La clause d’inclusion évoquée par Frances McDormand peut-elle changer les choses? Ce concept a été imaginé comme une possible solution par Stacy Smith, directrice du programme d’études sur l’inclusion à l’université USC Annenberg.

Bouder les salles

Pour Martha Lauzen, cela dépend de combien d’acteurs, réalisateurs et autres ont le pouvoir de faire ces demandes, à l’instar de poids lourds d’Hollywood comme Meryl Streep et Jennifer Lawrence, et de « combien l’exerceraient? ». La diversité est d’après elle un « problème sectoriel qui demande » (…) des objectifs d’embauche sectoriels ». Autrement dit, des quotas.

Stacy Smith propose d’autres mesures: « Ajoutez-en cinq » – ajouter seulement cinq rôles parlant de femmes par film, même des tous petits rôles, pourrait aider à parvenir à la parité en quelques années seulement.

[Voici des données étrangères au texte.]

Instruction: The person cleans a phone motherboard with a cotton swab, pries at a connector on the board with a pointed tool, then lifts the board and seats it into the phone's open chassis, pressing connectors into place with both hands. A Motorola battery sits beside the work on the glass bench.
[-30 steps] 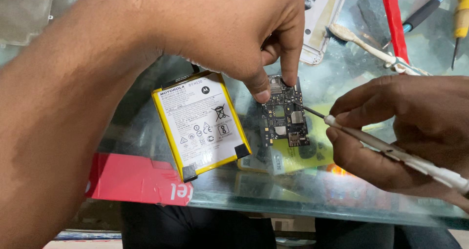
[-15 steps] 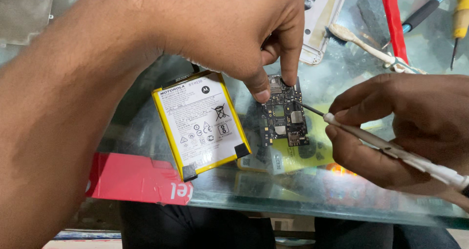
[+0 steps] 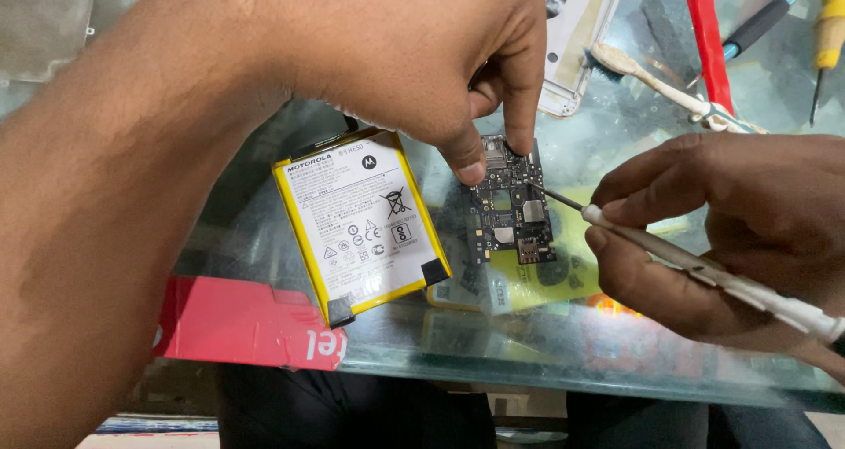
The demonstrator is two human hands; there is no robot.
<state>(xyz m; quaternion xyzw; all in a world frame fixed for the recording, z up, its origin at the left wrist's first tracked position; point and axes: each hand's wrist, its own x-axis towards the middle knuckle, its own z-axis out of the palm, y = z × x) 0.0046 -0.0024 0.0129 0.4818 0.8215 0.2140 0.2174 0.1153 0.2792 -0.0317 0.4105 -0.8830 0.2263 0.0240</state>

Autre idée: l’obligation de rencontrer au moins un candidat(e) provenant d’un groupe sous-représenté pour chaque emploi à pourvoir. Et aussi: demander au public de prendre ses responsabilités en boudant les films qui ne reflètent pas la démographie réelle.

Le carton de « Wonder Woman », réalisé par une femme sur une super-héroïne, et de « Black Panther », superhéros noir joué et réalisé par des Noirs, pourrait faire plus pour changer la donne et les pratiques des studios de cinéma que tous les discours. Ces succès « montrent qu’il y a plus d’ouverture d’esprit à l’idée de travailler différemment dans les studios. Il y a des chances de voir les choses changer dans les mois à venir » à Hollywood, juge Katherine Pieper, d’USC Annenberg. Pour Martha Lauzen, la clé pour faire diminuer la culture de sexisme, c’est d’embaucher plus de femmes à des postes de décision les studios.

Certaines femmes ont choisi de prendre les choses en main sans attendre, à l’instar de l’actrice Reese Witherspoon. A l’approche de la quarantaine, voyant les rôles se raréfier, elle a fondé sa maison de production et commencé à acheter les droits de best-sellers avec de beaux rôles de femmes. Depuis: une série de hits au box-office: « Gone Girl », « Big Little Lies », « Un raccourci dans le temps », « Wild »… Avec Ava DuVernay, réalisatrice noire de la méga-production de Disney « Un raccourci dans le temps », ou encore Oprah Winfrey, elle fait dorénavant partie des nouveaux « power brokers » d’Hollywood.

Mais elles sont encore peu nombreuses et toutes ne font pas forcément travailler des femmes, à l’instar de Kathleen Kennedy, productrice qui règne sur l’empire « Star Wars », et n’a embauché que des hommes blancs pour la mise en scène.